We are selling a critical technology that allows companies to compete with Amazon. And there are some very big players there. We’re not just doing eCommerce for consumers. As I said, they’re doing B2B. We have companies picking medical devices. If you need a hip replacement, the right size and spec hip will come out of a warehouse and get shipped to the hospital to meet you on the operating table at 8:30 tomorrow morning. Some of our customers provide mission critical services, and our robots can help turn those orders around in a way that’s about more than just convenience.

Aye, robot

Scott: We’re fascinated –– and a little scared, perhaps –– of robots. Are they coming for our jobs?

Karen: I think it’s important to sort of pull back the curtain and bust some of the myths around robots. First, they’re not going to steal anybody’s job. They are actually collaborative robots. Our robots are very nimble. They’re sized to navigate aisles that might not be very wide, and they have to deal with the dynamically changing nature of their environments. They are making decisions 10 times a second –– where they’re going, how to get there and what obstacles might be in their way. Often, those obstacles are human. So the robots also have to be very polite, safe and gentle. 

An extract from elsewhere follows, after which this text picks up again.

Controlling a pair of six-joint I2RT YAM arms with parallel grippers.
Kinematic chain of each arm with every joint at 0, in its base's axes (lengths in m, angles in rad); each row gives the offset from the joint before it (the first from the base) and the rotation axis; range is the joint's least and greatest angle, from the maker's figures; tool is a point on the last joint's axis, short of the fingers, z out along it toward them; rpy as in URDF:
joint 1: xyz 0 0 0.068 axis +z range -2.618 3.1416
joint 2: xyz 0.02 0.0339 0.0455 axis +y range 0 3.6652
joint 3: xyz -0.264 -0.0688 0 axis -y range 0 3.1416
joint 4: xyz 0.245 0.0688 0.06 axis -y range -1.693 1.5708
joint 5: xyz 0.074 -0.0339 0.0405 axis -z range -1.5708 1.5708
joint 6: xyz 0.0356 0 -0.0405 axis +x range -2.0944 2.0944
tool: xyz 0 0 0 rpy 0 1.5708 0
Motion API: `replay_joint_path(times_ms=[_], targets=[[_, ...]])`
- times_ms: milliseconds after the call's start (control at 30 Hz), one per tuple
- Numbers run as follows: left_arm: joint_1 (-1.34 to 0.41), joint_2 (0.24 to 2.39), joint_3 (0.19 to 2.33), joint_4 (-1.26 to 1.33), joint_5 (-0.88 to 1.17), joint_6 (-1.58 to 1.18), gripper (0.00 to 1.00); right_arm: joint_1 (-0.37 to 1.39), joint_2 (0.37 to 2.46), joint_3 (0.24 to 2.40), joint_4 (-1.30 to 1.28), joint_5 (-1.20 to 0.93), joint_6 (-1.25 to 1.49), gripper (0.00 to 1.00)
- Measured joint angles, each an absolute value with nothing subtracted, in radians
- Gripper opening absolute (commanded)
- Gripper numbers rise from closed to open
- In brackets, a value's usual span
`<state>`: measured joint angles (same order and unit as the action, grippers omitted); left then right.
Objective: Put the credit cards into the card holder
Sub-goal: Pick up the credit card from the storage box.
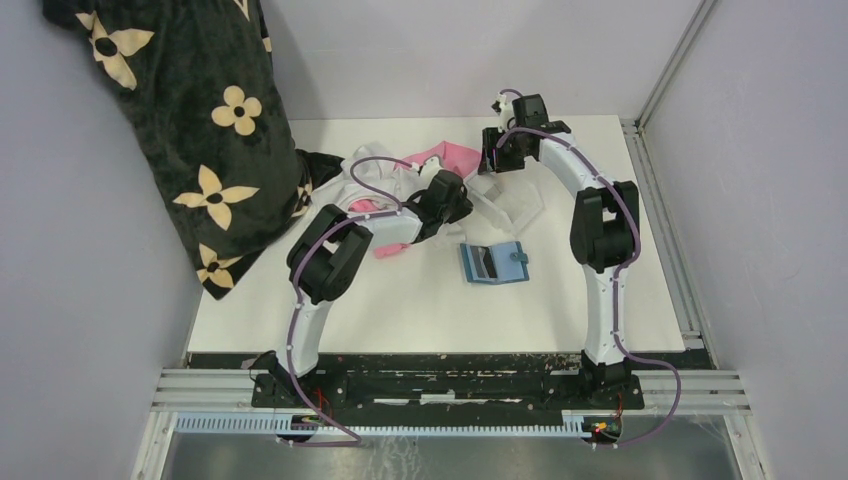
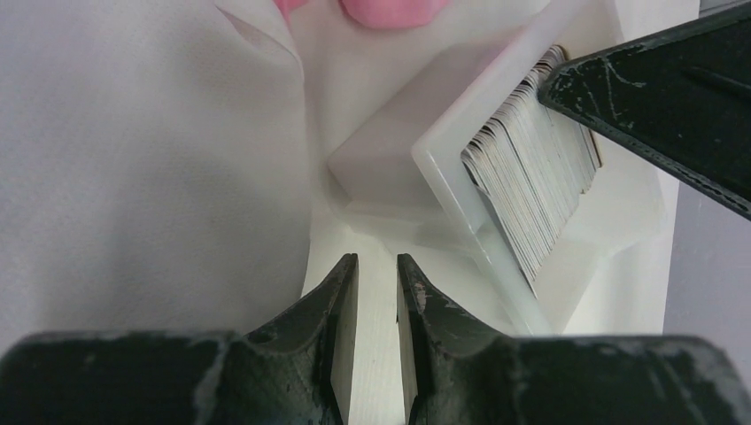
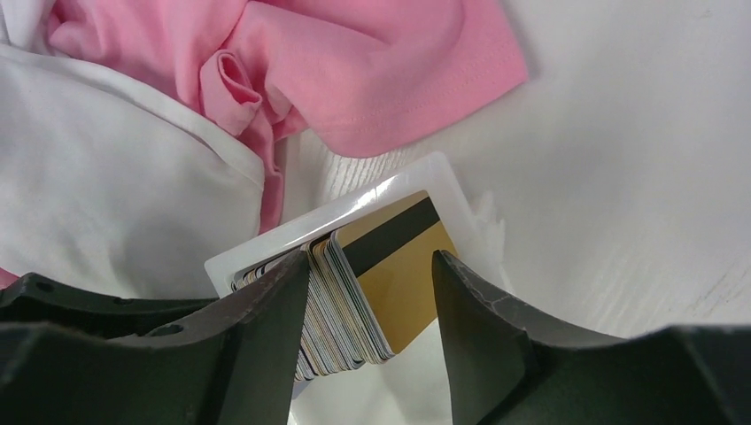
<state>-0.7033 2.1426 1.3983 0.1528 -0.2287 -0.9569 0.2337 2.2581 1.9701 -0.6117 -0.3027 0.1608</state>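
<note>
— Where do we stand with the right pincer (image 3: 370,257)?

— Our jaws are spread, one to each side of the stack of credit cards (image 3: 350,301). The gold card (image 3: 403,283) faces us in the gap. We judge that nothing is clamped yet.

— And around it?

— The stack stands on edge in the clear tray (image 3: 354,208), directly under our fingers. Beyond the tray lie the pink cloth (image 3: 381,71) and the white cloth (image 3: 106,195).

— Our left pincer (image 2: 376,266)?

— Its fingers are a narrow slit apart with only the table (image 2: 376,372) showing between them, just beside the tray.

— The card holder (image 1: 494,264)?

— It lies opened flat, well apart from the right pincer, toward our bases. A grey patch shows on one half; we cannot tell whether that is a card or the lining.

— So, progress?

— Early, we reckon: the stack looks full, and picking, carrying and slotting are all left.
</note>
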Motion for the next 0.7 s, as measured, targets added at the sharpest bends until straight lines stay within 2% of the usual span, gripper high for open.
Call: replay_joint_path(times_ms=[233, 700], targets=[[-0.696, 2.162, 1.438, 0.142, -0.225, -0.968, 0.31, 0.224, 2.259, 1.937, -0.567, -0.369, 0.183, 0.52], [-0.684, 2.225, 1.542, 0.029, -0.205, -0.967, 0.31, 0.22, 2.186, 1.802, -0.444, -0.381, 0.233, 0.31]])
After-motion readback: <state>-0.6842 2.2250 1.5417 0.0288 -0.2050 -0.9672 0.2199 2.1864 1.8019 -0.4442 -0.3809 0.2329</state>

The robot and the human become a team working together to achieve the goal: getting merchandise from the warehouse into the hands of consumers. The trick is to divide up tasks so robots do what robots do best, which is traveling and carrying merchandise. And they’re not only carrying merchandise. They’re carrying instructions for their human coworkers. 

What do humans do best? We have fantastic manual dexterity. So humans are the best suited at totaling merchandise out of a bin and placing it into a robot. We want humans to make as many of those picking and placing tasks as possible. The more of those that a human can do in an hour, the better the economics for a warehouse. 

If human workers are spending most of their time walking from one pick to another, it’s not a very effective economic model, because the warehouse operator is getting paid based on what gets picked and shipped out the door. 

Robots as a service

Scott: Tell me a bit more about your business model.

Our robots make people more productive –– twice, or even as much as three times more productive as they are without robots. That’s how the robots earn their keep. 

We put it together in a business model that really makes sense for our customers. It’s a real breakthrough in the industry. Most people who are selling automation to warehouses charge for it as if you’re buying a truck or a forklift. They sell it as a capital expense. And we don’t do that. We offer robots as a service. It’s a subscription model. 

As a Locus customer, you’re essentially paying your robots a salary. Your worker population consists of human workers and robot workers, and you’re paying all of your workers a salary. The wages you save by requiring fewer workers are spent on robots, which are earning a robot wage. That makes the math sing for our customers.